Arthroscopic Meniscal Root Repair
Andrew G. Geeslin
Jorge A. Chahla
Robert F. Laprade
Preoperative Workup
• Anteroposterior, Rosenberg, sunrise, long-leg alignment, and lateral knee radiographs are obtained in all patients.
• Magnetic resonance imaging is routinely obtained in the evaluation of meniscal root tears (77% sensitive, 72% specific, positive predictive value 22%, and negative predictive value 97%). The following are signs of root tears (Fig. 37-1):
• Meniscal extrusion (>3 mm) and edema of the femoral condyle on a coronal section.

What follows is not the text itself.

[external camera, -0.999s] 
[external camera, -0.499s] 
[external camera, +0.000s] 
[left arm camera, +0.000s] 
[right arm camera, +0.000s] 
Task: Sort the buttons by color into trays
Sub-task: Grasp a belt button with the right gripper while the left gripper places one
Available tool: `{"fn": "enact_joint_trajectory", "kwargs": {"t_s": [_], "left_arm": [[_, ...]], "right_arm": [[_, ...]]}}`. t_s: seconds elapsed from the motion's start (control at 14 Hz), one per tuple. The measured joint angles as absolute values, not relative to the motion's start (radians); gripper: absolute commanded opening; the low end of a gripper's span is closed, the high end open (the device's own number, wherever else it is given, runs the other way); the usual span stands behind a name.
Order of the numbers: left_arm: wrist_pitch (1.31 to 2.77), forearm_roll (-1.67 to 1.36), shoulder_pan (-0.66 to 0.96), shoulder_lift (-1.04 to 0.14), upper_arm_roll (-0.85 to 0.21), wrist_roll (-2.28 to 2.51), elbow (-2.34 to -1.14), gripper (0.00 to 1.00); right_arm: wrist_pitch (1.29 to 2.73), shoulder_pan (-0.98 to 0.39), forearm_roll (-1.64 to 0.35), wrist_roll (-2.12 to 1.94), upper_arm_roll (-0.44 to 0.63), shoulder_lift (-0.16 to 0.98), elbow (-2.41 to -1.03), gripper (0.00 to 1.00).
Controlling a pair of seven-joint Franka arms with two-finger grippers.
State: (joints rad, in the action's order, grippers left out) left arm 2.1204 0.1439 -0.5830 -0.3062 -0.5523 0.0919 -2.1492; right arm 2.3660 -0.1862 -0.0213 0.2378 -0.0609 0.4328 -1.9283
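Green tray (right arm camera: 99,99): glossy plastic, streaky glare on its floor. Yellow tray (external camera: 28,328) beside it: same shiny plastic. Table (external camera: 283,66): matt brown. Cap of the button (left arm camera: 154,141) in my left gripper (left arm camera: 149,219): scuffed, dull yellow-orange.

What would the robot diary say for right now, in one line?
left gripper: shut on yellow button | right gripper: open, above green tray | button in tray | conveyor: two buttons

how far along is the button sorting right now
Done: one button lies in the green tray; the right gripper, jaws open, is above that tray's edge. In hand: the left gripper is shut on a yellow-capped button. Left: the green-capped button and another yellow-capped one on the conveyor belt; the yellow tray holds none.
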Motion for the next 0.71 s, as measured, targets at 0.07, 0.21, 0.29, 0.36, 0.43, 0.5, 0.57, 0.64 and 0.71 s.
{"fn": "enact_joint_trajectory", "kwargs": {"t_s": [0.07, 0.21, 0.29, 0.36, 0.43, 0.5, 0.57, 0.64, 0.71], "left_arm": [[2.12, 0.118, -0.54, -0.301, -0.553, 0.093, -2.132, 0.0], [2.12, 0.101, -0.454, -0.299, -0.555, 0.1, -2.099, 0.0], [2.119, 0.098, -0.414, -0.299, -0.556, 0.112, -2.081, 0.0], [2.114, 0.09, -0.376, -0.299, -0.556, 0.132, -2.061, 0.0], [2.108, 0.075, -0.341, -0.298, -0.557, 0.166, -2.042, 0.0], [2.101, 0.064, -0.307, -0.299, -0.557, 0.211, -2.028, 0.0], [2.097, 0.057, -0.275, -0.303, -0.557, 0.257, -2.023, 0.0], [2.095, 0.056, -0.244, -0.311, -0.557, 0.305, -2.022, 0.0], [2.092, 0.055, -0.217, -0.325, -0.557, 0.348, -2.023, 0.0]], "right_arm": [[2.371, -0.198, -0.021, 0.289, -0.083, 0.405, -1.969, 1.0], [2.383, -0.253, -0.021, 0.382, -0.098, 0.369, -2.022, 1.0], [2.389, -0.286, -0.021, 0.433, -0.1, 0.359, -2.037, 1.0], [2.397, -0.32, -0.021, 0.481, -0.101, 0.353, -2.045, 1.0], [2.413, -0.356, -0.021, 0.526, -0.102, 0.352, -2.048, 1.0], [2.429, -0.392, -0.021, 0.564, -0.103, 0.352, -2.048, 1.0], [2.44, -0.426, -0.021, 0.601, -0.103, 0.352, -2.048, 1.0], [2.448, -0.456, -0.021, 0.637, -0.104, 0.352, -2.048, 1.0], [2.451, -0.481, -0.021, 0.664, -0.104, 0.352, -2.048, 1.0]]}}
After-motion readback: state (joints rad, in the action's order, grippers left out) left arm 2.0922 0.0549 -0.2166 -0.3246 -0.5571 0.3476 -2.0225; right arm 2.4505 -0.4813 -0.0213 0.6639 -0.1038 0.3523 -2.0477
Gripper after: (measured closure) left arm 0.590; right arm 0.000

• Sagittal view demonstrating the absence of the posterior horn of the meniscus (“ghost sign”) or a thin fluid interposition at the native root attachment location.
• If obtained at the correct height, the axial view may also demonstrate a displaced root tear with fluid interposition between the root and the native attachment location.
Indications/Contraindications
• Indications
• Acute, traumatic root tears (Figs. 37-2 and 37-3) in patients with normal or nearly normal cartilage (Outerbridge <3) and minimal joint space narrowing (Kellgren-Lawrence <3).
• Chronic symptomatic root tears in physiologically young or middle-aged patients with normal or nearly normal cartilage (Outerbridge <3) and minimal joint space narrowing (Kellgren-Lawrence <3).
• Contraindications
• Poor surgical candidates (multiple comorbidities or advanced age), those with advanced osteoarthritis (grade 3 or 4 chondromalacia of the ipsilateral compartment), and those with asymptomatic chronic meniscal root tears are excluded from surgical repair.
• Patients with significant mechanical axis malalignment involving the affected compartment may have inferior outcomes; consideration should be given to correction of the mechanical axis concurrently or before the meniscal root repair.
Sterile Instruments, Equipment
• Arthroscopy monitor, light source, fluid pump
• Arthroscope, shaver, radio-frequency probe
• Arthroscopic probe, grasper, arthroscopic scissors
• Aiming device, drill sleeve, drill
• Cannula for suture passing
• Cannula for possible accessory posteromedial or posterolateral portal
• Arthroscopic suture passer
• Implants
• High-strength, nonabsorbable no. 2 suture
• Suture button
Positioning (Fig. 37-4)
• The patient is positioned supine with the foot of the bed dropped.
• The surgical extremity is placed in a thigh holder with a well-padded thigh tourniquet.
• Contralateral extremity is placed in a well-leg holder with the bony prominences well padded.
Surgical Approach
• Standard anterolateral and anteromedial parapatellar portals and possibly posteromedial or posterolateral accessory portal are used.
• A diagnostic arthroscopy is performed to identify concomitant meniscal, chondral, and ligamentous pathology.